◆ WORK ORDER ◆
Each line of the data below that includes the string "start" must be copied.
┌──
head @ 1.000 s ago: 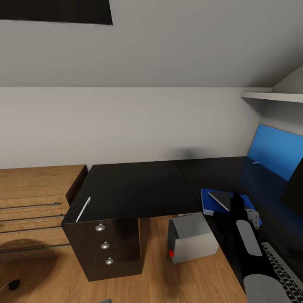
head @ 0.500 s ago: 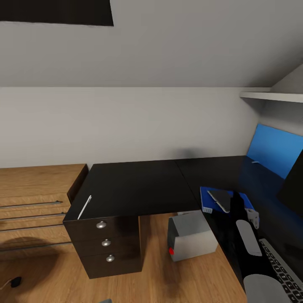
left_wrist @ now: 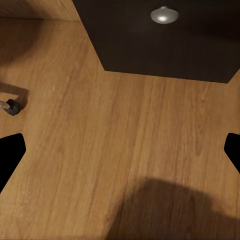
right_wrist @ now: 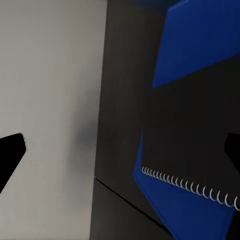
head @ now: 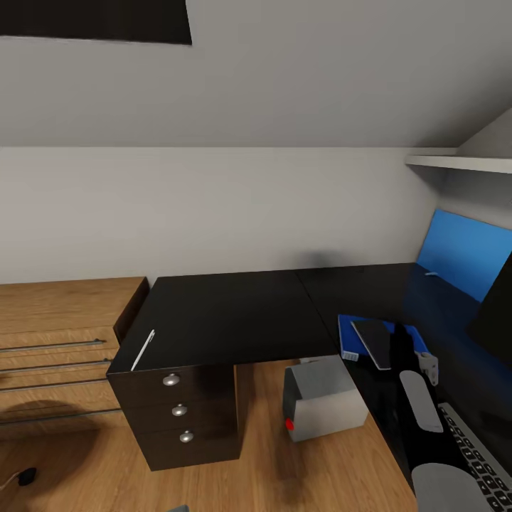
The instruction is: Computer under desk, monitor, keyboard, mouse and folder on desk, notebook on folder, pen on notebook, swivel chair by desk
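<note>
On the black desk [head: 227, 313] the blue folder [head: 350, 336] lies with the dark notebook [head: 375, 341] flat on top. My right gripper [head: 400, 343] hangs open just above them. In the right wrist view the notebook [right_wrist: 200, 125], spiral-bound, rests on the folder [right_wrist: 200, 45] beneath the open right gripper [right_wrist: 121, 152]. The pen [head: 142, 350] lies at the desk's left edge. The computer [head: 323, 402] stands under the desk. The keyboard [head: 478, 462] and monitor [head: 498, 313] sit at the right. My left gripper [left_wrist: 121, 152] is open over the floor. The mouse is out of view.
The desk's drawer unit [head: 178, 419] has round knobs, one of them the knob [left_wrist: 164, 15]. A light-wood chest [head: 57, 341] stands to the left. A blue panel [head: 462, 252] leans under a shelf [head: 462, 162]. A chair caster [head: 25, 475] rests on the plank floor.
The notebook, tilted and lifted at the right gripper a second ago, now lies flat on the folder, let go. The view shifted slightly.
</note>
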Robot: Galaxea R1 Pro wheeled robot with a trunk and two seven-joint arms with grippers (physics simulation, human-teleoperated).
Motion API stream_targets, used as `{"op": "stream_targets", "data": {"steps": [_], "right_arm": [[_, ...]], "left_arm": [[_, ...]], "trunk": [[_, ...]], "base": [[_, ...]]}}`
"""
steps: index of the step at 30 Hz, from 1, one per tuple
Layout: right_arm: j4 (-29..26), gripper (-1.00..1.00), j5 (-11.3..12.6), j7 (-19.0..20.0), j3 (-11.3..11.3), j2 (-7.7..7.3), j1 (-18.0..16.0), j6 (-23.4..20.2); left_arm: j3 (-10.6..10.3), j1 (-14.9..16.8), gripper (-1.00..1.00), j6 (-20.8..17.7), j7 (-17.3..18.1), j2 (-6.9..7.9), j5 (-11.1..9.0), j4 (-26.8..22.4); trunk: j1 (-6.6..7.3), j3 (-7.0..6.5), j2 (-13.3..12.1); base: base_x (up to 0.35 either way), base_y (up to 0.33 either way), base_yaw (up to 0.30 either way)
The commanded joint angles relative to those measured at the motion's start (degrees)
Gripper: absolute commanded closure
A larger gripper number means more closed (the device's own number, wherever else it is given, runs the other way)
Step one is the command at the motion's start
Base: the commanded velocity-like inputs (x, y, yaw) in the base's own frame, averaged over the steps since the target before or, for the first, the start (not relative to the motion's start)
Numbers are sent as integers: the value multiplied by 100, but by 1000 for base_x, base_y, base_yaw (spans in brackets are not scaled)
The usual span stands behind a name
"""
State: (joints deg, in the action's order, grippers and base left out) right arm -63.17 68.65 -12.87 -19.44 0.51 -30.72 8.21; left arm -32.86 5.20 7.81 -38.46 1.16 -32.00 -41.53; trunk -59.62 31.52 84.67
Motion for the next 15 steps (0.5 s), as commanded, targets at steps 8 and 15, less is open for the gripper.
{"op": "stream_targets", "data": {"steps": [8,15], "right_arm": [[-291,-100,90,-2,-15,72,-4,21],[-303,-100,79,-17,185,147,-4,25]], "left_arm": [[-45,8,-100,37,-38,8,-61,-4],[-52,8,-100,28,-40,7,-68,-4]], "trunk": [[0,6,3],[0,-3,3]], "base": [[0,0,9],[0,0,200]]}}
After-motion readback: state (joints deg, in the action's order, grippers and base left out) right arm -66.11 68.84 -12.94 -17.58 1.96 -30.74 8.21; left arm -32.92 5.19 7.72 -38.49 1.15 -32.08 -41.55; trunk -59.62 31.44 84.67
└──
◆ SOLUTION TO THIS PROBLEM ◆
The commanded joint angles relative to those measured at the motion's start (degrees)
Step one is the command at the motion's start
Base: the commanded velocity-like inputs (x, y, yaw) in the base's own frame, averaged over the steps since the target before or, for the first, the start (not relative to the motion's start)

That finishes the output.